● **Work order**
Please return the whole listing word for word.

★ ★ ★ ★ ★ ★ ★

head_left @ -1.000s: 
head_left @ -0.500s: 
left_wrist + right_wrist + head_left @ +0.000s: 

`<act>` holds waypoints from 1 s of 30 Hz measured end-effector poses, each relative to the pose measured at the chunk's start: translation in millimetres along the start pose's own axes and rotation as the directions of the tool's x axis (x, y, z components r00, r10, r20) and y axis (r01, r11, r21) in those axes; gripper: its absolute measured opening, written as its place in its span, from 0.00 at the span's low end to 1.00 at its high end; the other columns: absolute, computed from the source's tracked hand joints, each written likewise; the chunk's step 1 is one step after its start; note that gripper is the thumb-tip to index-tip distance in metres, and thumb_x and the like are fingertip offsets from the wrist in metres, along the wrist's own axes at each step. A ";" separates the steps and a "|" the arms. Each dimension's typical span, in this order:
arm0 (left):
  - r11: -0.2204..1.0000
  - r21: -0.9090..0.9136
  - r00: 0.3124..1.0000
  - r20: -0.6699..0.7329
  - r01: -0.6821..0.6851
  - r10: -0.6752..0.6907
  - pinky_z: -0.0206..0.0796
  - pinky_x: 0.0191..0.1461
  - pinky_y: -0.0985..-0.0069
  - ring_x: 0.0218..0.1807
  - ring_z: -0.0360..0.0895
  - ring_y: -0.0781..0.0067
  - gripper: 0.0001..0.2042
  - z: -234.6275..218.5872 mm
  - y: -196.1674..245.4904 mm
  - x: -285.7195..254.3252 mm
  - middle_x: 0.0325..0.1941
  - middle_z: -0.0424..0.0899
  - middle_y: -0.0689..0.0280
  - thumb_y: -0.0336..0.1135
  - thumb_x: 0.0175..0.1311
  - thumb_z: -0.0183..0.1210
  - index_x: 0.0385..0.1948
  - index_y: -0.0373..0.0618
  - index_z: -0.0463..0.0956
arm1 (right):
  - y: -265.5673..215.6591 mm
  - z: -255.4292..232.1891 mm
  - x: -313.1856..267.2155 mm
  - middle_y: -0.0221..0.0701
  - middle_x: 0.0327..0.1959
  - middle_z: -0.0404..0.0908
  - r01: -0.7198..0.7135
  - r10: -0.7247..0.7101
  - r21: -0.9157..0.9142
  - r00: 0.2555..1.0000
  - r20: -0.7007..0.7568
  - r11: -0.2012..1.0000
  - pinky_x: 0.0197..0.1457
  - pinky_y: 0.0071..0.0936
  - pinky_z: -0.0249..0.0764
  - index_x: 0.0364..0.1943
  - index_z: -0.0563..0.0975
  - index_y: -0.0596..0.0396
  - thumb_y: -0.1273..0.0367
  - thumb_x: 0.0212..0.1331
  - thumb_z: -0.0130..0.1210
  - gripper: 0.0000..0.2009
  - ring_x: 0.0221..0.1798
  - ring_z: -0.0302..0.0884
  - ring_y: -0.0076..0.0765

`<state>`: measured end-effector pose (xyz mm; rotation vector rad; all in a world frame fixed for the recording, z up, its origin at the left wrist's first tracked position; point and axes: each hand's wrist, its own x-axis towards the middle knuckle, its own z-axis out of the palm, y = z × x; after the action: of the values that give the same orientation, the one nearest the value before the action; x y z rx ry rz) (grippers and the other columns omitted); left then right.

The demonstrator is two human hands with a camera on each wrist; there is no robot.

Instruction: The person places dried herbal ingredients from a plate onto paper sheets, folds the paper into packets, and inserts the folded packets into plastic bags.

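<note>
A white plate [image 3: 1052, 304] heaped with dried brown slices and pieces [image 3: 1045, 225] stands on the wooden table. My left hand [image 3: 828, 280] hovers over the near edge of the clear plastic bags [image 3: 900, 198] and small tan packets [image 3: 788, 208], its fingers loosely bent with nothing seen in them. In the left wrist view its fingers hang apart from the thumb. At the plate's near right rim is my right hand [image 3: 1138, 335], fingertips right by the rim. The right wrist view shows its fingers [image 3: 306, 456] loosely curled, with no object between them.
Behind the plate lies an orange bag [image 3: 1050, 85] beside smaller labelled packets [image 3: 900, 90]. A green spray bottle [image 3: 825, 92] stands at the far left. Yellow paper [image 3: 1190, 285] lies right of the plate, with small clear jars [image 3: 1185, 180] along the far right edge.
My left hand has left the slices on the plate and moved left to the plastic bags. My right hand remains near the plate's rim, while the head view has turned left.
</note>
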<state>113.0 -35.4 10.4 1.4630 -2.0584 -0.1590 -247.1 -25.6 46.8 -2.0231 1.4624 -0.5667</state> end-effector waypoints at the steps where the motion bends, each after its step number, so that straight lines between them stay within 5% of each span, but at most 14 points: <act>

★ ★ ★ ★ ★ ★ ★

● **Task output**
head_left @ -1.000s: 
head_left @ -0.500s: 
left_wrist + right_wrist + head_left @ +0.000s: 

`<act>` holds waypoints from 1 s of 30 Hz measured end-effector poses, each relative to the pose measured at the chunk's start: translation in millimetres along the start pose's own axes and rotation as the directions of the tool's x axis (x, y, z components r00, r10, r20) and y axis (r01, r11, r21) in those axes; gripper: its absolute measured opening, written as its place in its span, from 0.00 at the span's low end to 1.00 at its high end; the other columns: absolute, computed from the source's tracked hand joints, each written likewise; the chunk's step 1 is one step after its start; note that gripper is the thumb-tip to index-tip distance in metres, and thumb_x and the like are fingertip offsets from the wrist in metres, along the wrist's own axes at each step. A ";" separates the steps and a "|" the arms. Each dimension's typical span, in this order:
arm0 (left):
  - r11: -0.2204..1.0000
  - r21: -0.9090..0.9136
  - r00: 0.3124..1.0000
  - r20: -0.6699..0.7329
  - r01: -0.6821..0.6851
  - r10: -0.6752..0.6907
  - pinky_z: -0.0206..0.0796
  - pinky_x: 0.0191..0.1461
  - pinky_y: -0.0985..-0.0069
  - ring_x: 0.0218..0.1807
  - ring_z: -0.0360..0.0895
  - ring_y: -0.0781..0.0067
  - gripper: 0.0001..0.2042
  - z: -234.6275..218.5872 mm
  - y: -196.1674..245.4904 mm
  - x: -285.7195..254.3252 mm
  - middle_x: 0.0325..0.1941
  - middle_z: -0.0424..0.0899
  - middle_y: -0.0689..0.0280
  - thumb_y: -0.0336..0.1135
  - thumb_x: 0.0175..0.1311
  - thumb_z: -0.0183..0.1210
  - index_x: 0.0385..0.1948
  - index_y: -0.0373..0.0618
  - index_z: -0.0463..0.0956
arm1 (right):
  - y: -265.5673..215.6591 mm
  - z: -255.4292..232.1891 mm
  - x: -313.1856..267.2155 mm
  - middle_y: -0.0221..0.0701
  - middle_x: 0.0327..0.1959
  - middle_z: -0.0404..0.0908
  - r01: -0.7198..0.7135
  - r10: -0.7247..0.7101
  - r21: -0.9157..0.9142
  - r00: 0.2555..1.0000
  - r20: -0.7007..0.7568
  - r11: -0.2012..1.0000
  - pinky_x: 0.0197..0.1457
  - pinky_y: 0.0071..0.0936
  - pinky_z: -0.0249..0.0764
  - index_x: 0.0364..0.1943
  - index_z: -0.0563..0.0975
  - index_y: -0.0596..0.0396
  - thumb_y: -0.1273..0.0367
  - thumb_x: 0.0212..0.1331
  - thumb_z: -0.0130..0.1210
  - gripper: 0.0000..0.2009
  - ring_x: 0.0221..0.1798
  - ring_z: -0.0302..0.0884
  - ring_y: -0.0076..0.0765

`<state>`: measured end-effector pose (xyz mm; rotation vector rad; all in a world frame fixed for the recording, z up, its origin at the left wrist's first tracked position; point and axes: each hand's wrist, its own x-axis towards the middle knuckle, its own z-axis out of the palm, y = z × x; after the action: of the values that give the same orientation, the one nearest the value before the action; x y z rx ry rz) (grippers and the other columns omitted); left then right.

The demonstrator is two human hands with a camera on each wrist; there is no robot.

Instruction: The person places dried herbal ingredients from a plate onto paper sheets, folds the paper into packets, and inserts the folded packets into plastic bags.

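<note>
A white plate [image 3: 1052, 304] heaped with dried brown slices and pieces [image 3: 1045, 225] stands on the wooden table. My left hand [image 3: 828, 280] hovers over the near edge of the clear plastic bags [image 3: 900, 198] and small tan packets [image 3: 788, 208], its fingers loosely bent with nothing seen in them. In the left wrist view its fingers hang apart from the thumb. At the plate's near right rim is my right hand [image 3: 1138, 335], fingertips right by the rim. The right wrist view shows its fingers [image 3: 306, 456] loosely curled, with no object between them.
Behind the plate lies an orange bag [image 3: 1050, 85] beside smaller labelled packets [image 3: 900, 90]. A green spray bottle [image 3: 825, 92] stands at the far left. Yellow paper [image 3: 1190, 285] lies right of the plate, with small clear jars [image 3: 1185, 180] along the far right edge.
My left hand has left the slices on the plate and moved left to the plastic bags. My right hand remains near the plate's rim, while the head view has turned left.
</note>
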<state>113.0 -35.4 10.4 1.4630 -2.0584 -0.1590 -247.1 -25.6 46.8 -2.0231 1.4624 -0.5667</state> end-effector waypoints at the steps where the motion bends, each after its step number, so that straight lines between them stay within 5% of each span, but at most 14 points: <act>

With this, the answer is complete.